As the party of states' rights, post-Civil War Democrats opposed civil rights legislation. As the (sometimes) populist party of small farmers, it opposed the interests of big business, such as protective tariffs that raised prices on imported goods needed by rural people. The party favored cheap-money policies - low interest rates and inflation favoring those with substantial debts, such as small farmers.

Civil war and Reconstruction issues polarized the parties until the Compromise of 1877, which saw the withdrawal of the last federal troops from the Southern United States. (By 1905 most black people were effectively disenfranchised in every Southern state.)

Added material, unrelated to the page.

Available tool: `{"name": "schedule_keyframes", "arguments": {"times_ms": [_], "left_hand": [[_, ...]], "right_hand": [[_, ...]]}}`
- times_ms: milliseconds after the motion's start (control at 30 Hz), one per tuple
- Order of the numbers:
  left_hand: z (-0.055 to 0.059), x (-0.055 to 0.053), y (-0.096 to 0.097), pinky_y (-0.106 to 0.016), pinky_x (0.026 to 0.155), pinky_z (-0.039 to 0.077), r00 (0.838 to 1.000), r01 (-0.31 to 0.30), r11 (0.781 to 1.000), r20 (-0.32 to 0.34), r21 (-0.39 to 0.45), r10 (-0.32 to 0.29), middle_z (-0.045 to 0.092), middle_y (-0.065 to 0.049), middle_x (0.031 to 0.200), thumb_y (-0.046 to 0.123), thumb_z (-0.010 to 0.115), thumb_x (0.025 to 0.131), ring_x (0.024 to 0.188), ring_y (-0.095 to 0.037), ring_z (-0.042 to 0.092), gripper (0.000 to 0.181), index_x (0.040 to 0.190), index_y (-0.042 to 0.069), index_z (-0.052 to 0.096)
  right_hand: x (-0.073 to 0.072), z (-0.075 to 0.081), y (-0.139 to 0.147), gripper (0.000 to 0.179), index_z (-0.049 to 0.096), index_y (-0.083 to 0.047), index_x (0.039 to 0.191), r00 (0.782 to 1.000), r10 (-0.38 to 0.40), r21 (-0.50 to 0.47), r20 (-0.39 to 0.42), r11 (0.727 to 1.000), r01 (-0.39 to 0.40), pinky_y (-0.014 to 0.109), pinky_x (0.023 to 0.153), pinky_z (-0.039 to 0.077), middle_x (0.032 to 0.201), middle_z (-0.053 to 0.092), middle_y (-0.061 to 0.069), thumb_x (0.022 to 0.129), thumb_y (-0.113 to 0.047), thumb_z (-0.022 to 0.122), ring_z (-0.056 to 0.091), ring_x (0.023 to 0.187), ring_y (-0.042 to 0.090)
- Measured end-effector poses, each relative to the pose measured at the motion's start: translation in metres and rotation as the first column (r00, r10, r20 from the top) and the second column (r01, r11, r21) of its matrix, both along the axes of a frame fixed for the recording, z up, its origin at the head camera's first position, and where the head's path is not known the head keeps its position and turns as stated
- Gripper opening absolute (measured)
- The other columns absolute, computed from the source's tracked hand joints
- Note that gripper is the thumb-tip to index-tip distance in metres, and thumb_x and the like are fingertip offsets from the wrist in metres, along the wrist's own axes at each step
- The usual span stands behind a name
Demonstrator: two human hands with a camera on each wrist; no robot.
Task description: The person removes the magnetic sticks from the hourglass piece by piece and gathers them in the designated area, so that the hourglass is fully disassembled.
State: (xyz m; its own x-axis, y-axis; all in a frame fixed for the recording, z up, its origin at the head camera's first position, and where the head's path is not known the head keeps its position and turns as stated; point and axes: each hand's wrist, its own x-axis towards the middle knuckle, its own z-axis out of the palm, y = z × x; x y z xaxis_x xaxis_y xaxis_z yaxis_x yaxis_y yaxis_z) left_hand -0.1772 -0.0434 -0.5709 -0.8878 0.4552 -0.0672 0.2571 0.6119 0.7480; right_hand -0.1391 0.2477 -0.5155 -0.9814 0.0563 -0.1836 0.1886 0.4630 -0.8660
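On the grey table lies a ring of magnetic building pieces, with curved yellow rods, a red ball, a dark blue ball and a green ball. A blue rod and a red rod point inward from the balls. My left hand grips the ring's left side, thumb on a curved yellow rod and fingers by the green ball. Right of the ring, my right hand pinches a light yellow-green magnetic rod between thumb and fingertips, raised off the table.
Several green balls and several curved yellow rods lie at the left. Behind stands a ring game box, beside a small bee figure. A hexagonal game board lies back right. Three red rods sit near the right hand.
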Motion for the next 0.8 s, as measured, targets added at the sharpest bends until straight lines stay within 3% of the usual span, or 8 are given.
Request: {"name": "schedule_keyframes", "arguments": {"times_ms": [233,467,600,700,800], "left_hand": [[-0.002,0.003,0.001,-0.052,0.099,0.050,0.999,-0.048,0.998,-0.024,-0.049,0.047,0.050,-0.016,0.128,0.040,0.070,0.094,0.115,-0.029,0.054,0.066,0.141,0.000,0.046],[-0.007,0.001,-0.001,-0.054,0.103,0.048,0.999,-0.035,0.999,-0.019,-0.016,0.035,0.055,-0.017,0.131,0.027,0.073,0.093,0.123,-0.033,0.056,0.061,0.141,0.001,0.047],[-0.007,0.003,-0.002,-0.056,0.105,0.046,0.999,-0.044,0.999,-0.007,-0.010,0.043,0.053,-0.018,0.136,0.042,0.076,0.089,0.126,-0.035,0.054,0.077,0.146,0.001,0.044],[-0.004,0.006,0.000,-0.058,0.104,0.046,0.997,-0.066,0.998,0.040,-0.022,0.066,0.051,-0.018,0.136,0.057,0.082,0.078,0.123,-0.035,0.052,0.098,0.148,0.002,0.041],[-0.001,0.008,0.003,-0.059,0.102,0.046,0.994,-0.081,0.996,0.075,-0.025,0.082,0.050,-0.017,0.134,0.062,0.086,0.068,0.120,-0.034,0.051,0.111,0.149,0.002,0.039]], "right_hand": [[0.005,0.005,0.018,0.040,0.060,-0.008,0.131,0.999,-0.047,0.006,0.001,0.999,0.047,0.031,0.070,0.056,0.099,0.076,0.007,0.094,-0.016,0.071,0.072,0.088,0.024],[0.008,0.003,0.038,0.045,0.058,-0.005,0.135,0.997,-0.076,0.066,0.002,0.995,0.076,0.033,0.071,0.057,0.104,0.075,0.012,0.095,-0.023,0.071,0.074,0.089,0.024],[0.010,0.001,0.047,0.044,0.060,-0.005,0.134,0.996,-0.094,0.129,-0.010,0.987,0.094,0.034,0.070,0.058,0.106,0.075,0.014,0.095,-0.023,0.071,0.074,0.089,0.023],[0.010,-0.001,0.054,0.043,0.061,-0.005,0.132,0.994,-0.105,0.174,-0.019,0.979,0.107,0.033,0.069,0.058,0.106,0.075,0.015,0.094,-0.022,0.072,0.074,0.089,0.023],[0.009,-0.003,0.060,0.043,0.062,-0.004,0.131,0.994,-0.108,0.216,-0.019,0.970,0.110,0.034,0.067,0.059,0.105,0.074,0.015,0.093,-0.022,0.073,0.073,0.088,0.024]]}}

During the post-civil war era of the nineteenth century, parties were well established as the country's dominant political organizations, and party allegiance had become an important part of most people's consciousness. Party loyalty was passed from fathers to sons, and in an era before motion pictures and radio, party activities, including spectacular campaign events, complete with uniformed marching groups and torchlight parades, were a part of the social life of many communities.

Fourth Party System: 1896–1932

1896 saw the beginning of the Progressive Era. The Republican Party still dominated and the interest groups and voting blocs were unchanged, but the central domestic issues changed to government regulation of railroads and large corporations ("trusts"), the protective tariff, the role of labor unions, child labor, the need for a new banking system, corruption in party politics, primary elections, direct election of senators, racial segregation, efficiency in government, women's suffrage, and control of immigration.

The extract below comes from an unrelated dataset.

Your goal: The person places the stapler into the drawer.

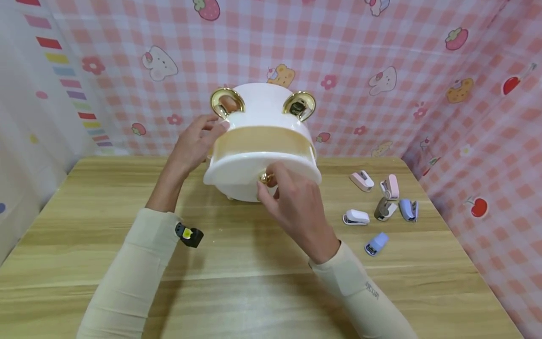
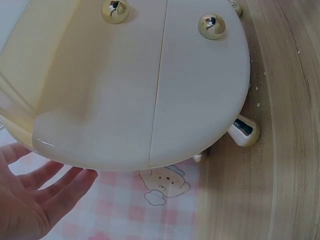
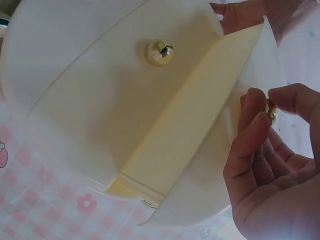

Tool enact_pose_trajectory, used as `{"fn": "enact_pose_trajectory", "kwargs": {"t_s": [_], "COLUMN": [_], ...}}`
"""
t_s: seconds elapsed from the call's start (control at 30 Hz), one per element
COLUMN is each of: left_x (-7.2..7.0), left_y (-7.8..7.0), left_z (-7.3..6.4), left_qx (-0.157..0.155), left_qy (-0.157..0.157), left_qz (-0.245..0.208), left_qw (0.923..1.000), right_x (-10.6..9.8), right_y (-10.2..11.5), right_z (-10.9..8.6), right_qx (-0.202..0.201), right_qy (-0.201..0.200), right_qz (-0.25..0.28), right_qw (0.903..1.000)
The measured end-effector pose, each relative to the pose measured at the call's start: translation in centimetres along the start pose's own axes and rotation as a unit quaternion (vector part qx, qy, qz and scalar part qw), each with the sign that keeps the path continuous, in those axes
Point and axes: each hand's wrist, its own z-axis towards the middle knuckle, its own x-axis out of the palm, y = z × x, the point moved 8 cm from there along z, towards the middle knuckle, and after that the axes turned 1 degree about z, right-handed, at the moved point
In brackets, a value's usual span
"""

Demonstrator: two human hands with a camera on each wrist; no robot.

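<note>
A white rounded drawer box with gold-rimmed ears stands at the back of the table. Its top drawer is pulled out, and the cream inside shows. My right hand pinches the gold knob on that drawer's front. Against the box's left side rests my left hand, thumb near the top front edge, with its fingers fairly straight in the left wrist view. Two lower drawer fronts, each with a gold knob, are closed. What the top drawer holds cannot be seen.
Several mini staplers lie on the table at the right: a white one, a grey one, a pink one and blue ones among them. Pink checked cloth hangs behind and to the right.
</note>
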Motion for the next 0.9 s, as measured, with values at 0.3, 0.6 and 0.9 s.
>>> {"fn": "enact_pose_trajectory", "kwargs": {"t_s": [0.3, 0.6, 0.9], "left_x": [-0.1, 0.0, 0.0], "left_y": [0.0, 0.0, 0.0], "left_z": [0.1, -0.1, -0.1], "left_qx": [0.002, -0.004, -0.002], "left_qy": [0.001, 0.008, 0.007], "left_qz": [0.011, 0.011, 0.01], "left_qw": [0.9999, 0.9999, 0.9999], "right_x": [-0.1, -0.4, -0.6], "right_y": [0.5, 0.9, 1.4], "right_z": [-0.5, -1.1, -1.4], "right_qx": [-0.004, 0.006, 0.0], "right_qy": [0.007, 0.007, 0.012], "right_qz": [0.005, 0.015, 0.017], "right_qw": [1.0, 0.9998, 0.9998]}}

Some realignment took place, giving Republicans dominance in the industrial Northeast and new strength in the border states.

The era began after the Republicans blamed the Democrats for the Panic of 1893, which later resulted in William McKinley's victory over William Jennings Bryan in the 1896 presidential election.

Fifth Party System: 1932–1976

The disruption and suffering of the Great Depression (1929-1939) and the New Deal  programs (1933–39) of Democrat president Franklin D. Roosevelt designed to deal with it, created a dramatic political shift.  The Democrats were now the party of "big government"; the 
dominant party (retaining the presidency until 1952 and controlling both houses of Congress for most of the period from the 1930s to the mid-1990s); and positioned towards liberalism (while conservatives increasingly dominated the GOP).

The New Deal raised the minimum wage,  established the Social Security and other federal services;  Roosevelt "forged a broad coalition—including small farmers, Northern city dwellers with "urban political machines", organized labor, European immigrants, Catholics, Jews, African Americans, liberals, intellectuals, and reformers", but also the traditionally Democratic segregationist white Southerners.

Opposition Republicans were split between a conservative wing, led by Ohio Senator Robert A. Taft, and a more successful moderate wing exemplified by the politics of Northeastern leaders such as Nelson Rockefeller, Jacob Javits, and Henry Cabot Lodge. The latter steadily lost influence inside the GOP after 1964.

Sixth Party System: 1980s–2016 

Around 1968 a breakup of the old Democratic Party New Deal coalition began and American politics became more polarized along ideology.  Over the coming decades the blurred ideological character of American political party coalitions—where Democrats had a number of important elected office holders (mostly in the South) who were considerably more conservative than many important Republican senators and governors (for example Nelson Rockefeller)—dissipated. In time, not only did  conservative Democrats and liberal Republicans retire, switch parties, or lose elections, so did centrists (Rudy Giuliani, George Pataki, Richard Riordan and Arnold Schwarzenegger).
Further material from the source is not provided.